_Exercise aim_
The listing below is to be reproduced in full, character for character.

_Input data_
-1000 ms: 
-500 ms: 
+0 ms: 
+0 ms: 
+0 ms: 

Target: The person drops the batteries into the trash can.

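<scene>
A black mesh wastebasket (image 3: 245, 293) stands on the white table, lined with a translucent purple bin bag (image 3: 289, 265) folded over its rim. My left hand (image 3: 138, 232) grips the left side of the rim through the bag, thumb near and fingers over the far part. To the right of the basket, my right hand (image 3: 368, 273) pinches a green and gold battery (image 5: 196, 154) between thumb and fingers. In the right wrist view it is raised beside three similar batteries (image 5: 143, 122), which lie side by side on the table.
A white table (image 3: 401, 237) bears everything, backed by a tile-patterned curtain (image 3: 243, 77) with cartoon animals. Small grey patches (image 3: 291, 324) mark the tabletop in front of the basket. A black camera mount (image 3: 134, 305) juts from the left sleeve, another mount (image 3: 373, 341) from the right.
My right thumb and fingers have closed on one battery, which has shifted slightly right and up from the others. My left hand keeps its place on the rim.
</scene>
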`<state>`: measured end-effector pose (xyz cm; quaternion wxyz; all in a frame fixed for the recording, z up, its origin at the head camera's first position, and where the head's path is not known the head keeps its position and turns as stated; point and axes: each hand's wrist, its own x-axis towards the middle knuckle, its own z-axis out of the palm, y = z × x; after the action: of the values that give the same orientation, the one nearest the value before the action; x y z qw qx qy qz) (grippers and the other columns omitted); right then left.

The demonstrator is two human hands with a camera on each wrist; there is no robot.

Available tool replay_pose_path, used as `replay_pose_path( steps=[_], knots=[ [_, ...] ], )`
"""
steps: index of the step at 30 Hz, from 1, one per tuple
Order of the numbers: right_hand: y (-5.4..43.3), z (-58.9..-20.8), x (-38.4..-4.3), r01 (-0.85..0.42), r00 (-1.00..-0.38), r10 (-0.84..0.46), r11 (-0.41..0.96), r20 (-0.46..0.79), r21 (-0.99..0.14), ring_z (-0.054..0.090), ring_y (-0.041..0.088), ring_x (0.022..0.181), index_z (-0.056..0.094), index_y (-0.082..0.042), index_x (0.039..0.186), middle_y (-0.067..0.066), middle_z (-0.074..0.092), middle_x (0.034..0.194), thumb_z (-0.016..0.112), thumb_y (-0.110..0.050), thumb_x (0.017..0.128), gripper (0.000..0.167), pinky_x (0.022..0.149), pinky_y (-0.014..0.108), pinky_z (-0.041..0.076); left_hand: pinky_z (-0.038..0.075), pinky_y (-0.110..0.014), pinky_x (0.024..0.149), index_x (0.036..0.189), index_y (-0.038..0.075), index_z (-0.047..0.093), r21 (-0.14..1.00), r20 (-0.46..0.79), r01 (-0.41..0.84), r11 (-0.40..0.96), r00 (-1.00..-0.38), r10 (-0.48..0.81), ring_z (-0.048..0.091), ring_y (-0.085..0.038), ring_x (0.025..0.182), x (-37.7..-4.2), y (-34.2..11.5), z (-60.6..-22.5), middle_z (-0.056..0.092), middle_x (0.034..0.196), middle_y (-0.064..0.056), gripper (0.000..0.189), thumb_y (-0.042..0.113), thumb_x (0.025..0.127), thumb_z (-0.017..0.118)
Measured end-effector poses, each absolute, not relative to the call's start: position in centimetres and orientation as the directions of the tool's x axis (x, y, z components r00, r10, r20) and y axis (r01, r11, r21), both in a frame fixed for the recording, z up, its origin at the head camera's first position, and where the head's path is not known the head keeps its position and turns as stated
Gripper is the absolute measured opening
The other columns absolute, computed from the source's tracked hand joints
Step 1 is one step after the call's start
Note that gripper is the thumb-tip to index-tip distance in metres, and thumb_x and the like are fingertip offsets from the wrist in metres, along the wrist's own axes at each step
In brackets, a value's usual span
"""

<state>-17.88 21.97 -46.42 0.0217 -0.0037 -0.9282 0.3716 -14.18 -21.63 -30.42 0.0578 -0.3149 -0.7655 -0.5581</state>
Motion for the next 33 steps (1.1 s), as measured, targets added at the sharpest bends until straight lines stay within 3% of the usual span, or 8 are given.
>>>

_Expected answer_
-1000 ms: 
-500 ms: 
+0 ms: 
+0 ms: 
+0 ms: 

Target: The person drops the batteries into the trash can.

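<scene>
A black mesh wastebasket (image 3: 245, 293) stands on the white table, lined with a translucent purple bin bag (image 3: 289, 265) folded over its rim. My left hand (image 3: 138, 232) grips the left side of the rim through the bag, thumb near and fingers over the far part. To the right of the basket, my right hand (image 3: 368, 273) pinches a green and gold battery (image 5: 196, 154) between thumb and fingers. In the right wrist view it is raised beside three similar batteries (image 5: 143, 122), which lie side by side on the table.
A white table (image 3: 401, 237) bears everything, backed by a tile-patterned curtain (image 3: 243, 77) with cartoon animals. Small grey patches (image 3: 291, 324) mark the tabletop in front of the basket. A black camera mount (image 3: 134, 305) juts from the left sleeve, another mount (image 3: 373, 341) from the right.
My right thumb and fingers have closed on one battery, which has shifted slightly right and up from the others. My left hand keeps its place on the rim.
</scene>
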`<state>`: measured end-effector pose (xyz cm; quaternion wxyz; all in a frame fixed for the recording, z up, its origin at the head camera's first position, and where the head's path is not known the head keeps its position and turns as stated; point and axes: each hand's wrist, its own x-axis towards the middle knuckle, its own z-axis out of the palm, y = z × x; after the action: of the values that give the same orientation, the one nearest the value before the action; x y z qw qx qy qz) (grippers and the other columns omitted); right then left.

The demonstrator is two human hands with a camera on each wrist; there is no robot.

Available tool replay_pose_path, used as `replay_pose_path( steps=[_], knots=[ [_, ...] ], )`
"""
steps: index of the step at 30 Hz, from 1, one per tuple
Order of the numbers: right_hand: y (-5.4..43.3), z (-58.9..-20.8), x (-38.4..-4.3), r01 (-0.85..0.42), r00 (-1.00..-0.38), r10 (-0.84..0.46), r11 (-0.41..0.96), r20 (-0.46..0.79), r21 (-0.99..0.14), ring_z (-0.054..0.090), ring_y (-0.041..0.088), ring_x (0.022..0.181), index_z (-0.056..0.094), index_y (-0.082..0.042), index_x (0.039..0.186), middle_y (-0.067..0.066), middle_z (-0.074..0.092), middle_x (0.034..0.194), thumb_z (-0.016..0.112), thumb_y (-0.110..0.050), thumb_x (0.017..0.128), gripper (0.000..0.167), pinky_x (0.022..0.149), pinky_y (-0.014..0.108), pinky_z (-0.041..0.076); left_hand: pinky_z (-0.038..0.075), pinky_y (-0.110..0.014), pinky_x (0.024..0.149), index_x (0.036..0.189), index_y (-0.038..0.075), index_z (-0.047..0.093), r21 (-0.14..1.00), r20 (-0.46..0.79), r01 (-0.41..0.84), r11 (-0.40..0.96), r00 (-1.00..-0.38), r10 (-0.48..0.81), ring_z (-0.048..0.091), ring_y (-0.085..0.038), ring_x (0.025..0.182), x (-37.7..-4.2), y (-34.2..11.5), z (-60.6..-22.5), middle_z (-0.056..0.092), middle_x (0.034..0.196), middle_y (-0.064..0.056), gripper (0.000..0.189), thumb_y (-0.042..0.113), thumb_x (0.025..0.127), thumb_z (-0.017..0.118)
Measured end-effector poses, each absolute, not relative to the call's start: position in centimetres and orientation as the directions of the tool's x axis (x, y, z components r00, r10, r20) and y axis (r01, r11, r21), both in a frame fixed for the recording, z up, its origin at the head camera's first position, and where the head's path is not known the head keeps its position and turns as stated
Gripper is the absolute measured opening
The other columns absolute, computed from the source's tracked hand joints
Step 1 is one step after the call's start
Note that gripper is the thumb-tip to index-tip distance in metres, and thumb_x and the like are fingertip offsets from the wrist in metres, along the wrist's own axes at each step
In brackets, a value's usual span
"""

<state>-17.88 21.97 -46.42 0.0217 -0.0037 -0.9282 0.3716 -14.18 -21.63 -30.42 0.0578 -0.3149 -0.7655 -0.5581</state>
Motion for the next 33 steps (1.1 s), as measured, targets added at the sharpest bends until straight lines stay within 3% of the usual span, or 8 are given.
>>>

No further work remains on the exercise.